I laughed and squeezed harder. I could feel him breaking, his thrashing increasing but his clawing hands weakening. They slid down my arm slick with blood over and over in a futile effort to push me away. They were weak, and I was so wonderfully strong.

The frantic clicking behind me stopped and I turned my head to watch him, the fool.

The fool had been the first to panic, the first to draw a weapon, the first to shoot, and he was the only one who had not hit me once, having emptied his entire magazine into the side of the metal dumpster I had hid behind with the first one, the original offender, the one who had slammed and groped the girl against the wall.

I hadn't been going to kill the first one, just rough him up a bit while I waited for the police, but then the fool had started shooting, and I had killed for the first time, had snapped the already subdued boy's neck because I couldn't keep him controlled while dealing with the others.

The girl had been terrified and had not even looked towards the ones behind me, the ones who had attacked her. No, she had stared into my eyes. She had watched me kill, me. She feared me.

I was proud I had not hesitated to launch myself around the corner of the dumpster as soon as the bullets had stopped with all the decisiveness, ruthlessness and aggression I had carefully cultivated within myself for decades.

The fool fumbled to release the magazine. I had saved him for last because he had stood there the entire time trying to shoot me with a gun that had no bullets. It seemed he had finally realized his magazine was empty. How long had it taken him, I wondered? How long had I been fighting?

The fool was begging between his sobs as the magazine dropped and he clumsily caught it only to knock it out of his hand with his own hip a moment later when he reached for his hoodie's pocket. I sneered, and the disdain and disgust I felt for him reached a new height. It infuriated me that he could do the correct thing, dropping the empty magazine, while trying his best to do the opposite.

He pulled a fresh magazine from his hoodie, but he dropped that too, and I laughed. I had never been so angry. This fool, this disgusting wretched fool caused the death of his five friends and probably my death too. I had been hit too many times and could feel the coldness slipping in. The fool was screaming, begging for me to stop, but I couldn't, I wouldn't, because I was going to die, and he needed to die before I did or there would be nothing stopping him from hurting her.

The one I had been choking finally went slack and I let him crumble to the ground. The fool didn't try to put distance between us while he inserted the magazine. I approached him before he finished and kicked him in the chest, hard, and sent him slamming into the wall. I stomped on his wrist and he let go of the pistol just like that, and I hated him even more for his weakness. I hated that I would die here, to this, to him and them.

I re-seated the magazine, pulled back the slide, then pulled the trigger experimentally and shot him through the stomach. He screamed. I spoke, "I hope you're enjoying the consequences of your actions." I froze for a moment, terrified by my own voice. It was so cold, so malicious and hateful. I pulled the trigger again and again while he screamed, while I stared into his eyes and waited for the light to fade.
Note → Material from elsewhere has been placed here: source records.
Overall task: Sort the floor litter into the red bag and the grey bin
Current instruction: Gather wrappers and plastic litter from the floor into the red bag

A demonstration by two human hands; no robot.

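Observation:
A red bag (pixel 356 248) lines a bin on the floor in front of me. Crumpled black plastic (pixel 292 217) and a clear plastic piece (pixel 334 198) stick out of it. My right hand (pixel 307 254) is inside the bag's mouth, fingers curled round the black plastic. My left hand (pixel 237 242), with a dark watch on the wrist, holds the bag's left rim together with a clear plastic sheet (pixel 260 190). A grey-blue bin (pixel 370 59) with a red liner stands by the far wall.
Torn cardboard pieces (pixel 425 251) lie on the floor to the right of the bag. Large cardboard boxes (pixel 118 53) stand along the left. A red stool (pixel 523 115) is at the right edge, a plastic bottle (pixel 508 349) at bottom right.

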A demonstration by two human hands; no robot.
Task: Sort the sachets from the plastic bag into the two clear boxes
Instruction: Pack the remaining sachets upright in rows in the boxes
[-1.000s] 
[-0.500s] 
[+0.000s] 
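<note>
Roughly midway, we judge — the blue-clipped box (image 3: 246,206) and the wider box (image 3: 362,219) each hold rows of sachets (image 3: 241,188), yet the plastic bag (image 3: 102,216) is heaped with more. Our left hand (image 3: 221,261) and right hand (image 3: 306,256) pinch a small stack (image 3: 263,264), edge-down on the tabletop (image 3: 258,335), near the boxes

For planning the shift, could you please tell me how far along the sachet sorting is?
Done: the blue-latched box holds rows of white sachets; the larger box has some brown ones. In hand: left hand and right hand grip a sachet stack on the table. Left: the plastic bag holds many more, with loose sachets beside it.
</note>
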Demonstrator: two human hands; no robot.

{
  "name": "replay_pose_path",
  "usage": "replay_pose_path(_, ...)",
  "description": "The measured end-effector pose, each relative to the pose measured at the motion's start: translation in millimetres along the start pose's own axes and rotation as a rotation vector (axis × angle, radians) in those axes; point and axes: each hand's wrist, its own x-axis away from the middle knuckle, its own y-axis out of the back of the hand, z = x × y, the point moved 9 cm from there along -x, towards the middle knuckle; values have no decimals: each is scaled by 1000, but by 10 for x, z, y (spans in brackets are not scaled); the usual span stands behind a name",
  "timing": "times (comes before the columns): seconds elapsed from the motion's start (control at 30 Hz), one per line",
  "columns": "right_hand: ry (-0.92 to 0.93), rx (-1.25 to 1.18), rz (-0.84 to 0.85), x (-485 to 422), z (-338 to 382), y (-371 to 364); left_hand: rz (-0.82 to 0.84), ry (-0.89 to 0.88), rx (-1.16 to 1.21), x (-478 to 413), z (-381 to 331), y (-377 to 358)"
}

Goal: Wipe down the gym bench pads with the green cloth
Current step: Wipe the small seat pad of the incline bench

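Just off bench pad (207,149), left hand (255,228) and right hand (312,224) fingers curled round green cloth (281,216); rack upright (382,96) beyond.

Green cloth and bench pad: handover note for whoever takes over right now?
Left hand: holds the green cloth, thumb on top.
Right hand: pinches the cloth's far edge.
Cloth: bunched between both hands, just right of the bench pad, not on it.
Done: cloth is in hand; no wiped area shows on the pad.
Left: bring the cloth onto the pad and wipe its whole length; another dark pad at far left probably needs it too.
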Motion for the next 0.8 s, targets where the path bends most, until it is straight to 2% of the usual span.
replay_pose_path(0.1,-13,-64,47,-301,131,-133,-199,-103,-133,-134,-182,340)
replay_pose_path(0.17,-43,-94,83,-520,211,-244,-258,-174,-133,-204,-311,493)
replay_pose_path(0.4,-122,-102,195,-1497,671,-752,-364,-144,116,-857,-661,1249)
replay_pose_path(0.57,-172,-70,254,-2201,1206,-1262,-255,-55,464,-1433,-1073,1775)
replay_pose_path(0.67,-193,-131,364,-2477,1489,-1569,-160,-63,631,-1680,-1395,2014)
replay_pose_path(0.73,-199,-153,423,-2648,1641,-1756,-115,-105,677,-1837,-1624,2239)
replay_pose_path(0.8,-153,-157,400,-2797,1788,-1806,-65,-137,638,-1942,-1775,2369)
It did. I dropped the pistol and walked back to the girl.

She was crying and terrified. I wanted to say something to her, to help her before I left, but it was becoming hard to think. I understood how experiencing violence for the first time could change a person, especially a person raised in our society surrounded by comforting lies and half-truths. She would never view the people around her the same way. Perhaps she would never view herself the same way.

Even I, after all the effort I had made to know myself, had been frightened by my own voice. Even I, who strove to understand the deepest and darkest parts of myself, had been caught off guard by my own hate. How many hours had I spent meditating, querying myself with all my sincerity and dragging up the darkest bits, forcing my mind everywhere it didn't want to go, only to be caught off guard in the end by violence, the thing I studied most?

For the first time today, I felt helpless. I could only try, could only hope, "Live well and be happy." My voice was weak, and blood bubbled past my lips. I couldn't say more and didn't know what to say even if I could. Would she hate me, would she dream of me laughing while I killed the people around her? Would she hate herself, and my dying moments and kind words and her guilt be her nightmare?

I couldn't know, and I couldn't regret it, dying here. She might not be worth dying for, but my pride certainly was, and it wouldn't have survived had I allowed her to be hurt in front of me by those weak, pathetic, cowardly, subhuman, vile fools.

I sat down and curled in on myself. The light faded and my vision blurred. It was coming. The darkness was coming.

I woke up to the sound of sirens. I could feel that I was in a vehicle, an ambulance I thought, and I was strapped down to what I imagined was a gurney.

"He's back!" a voice cried, and a young paramedic leaned over me. He looked both anxious and relieved. "Don't struggle kid," he said, "You took a nasty hit to the head."

I barked a weak laugh; the kid had called me a kid. I wondered if the girl had hit me over the head after I passed out, because I was sure I had avoided any blows to the head during the fight. It must have been quite a hit for the paramedic to mention it but not the bullet wounds. The darkness was coming again, but it wasn't so cold this time. I let myself fall into it.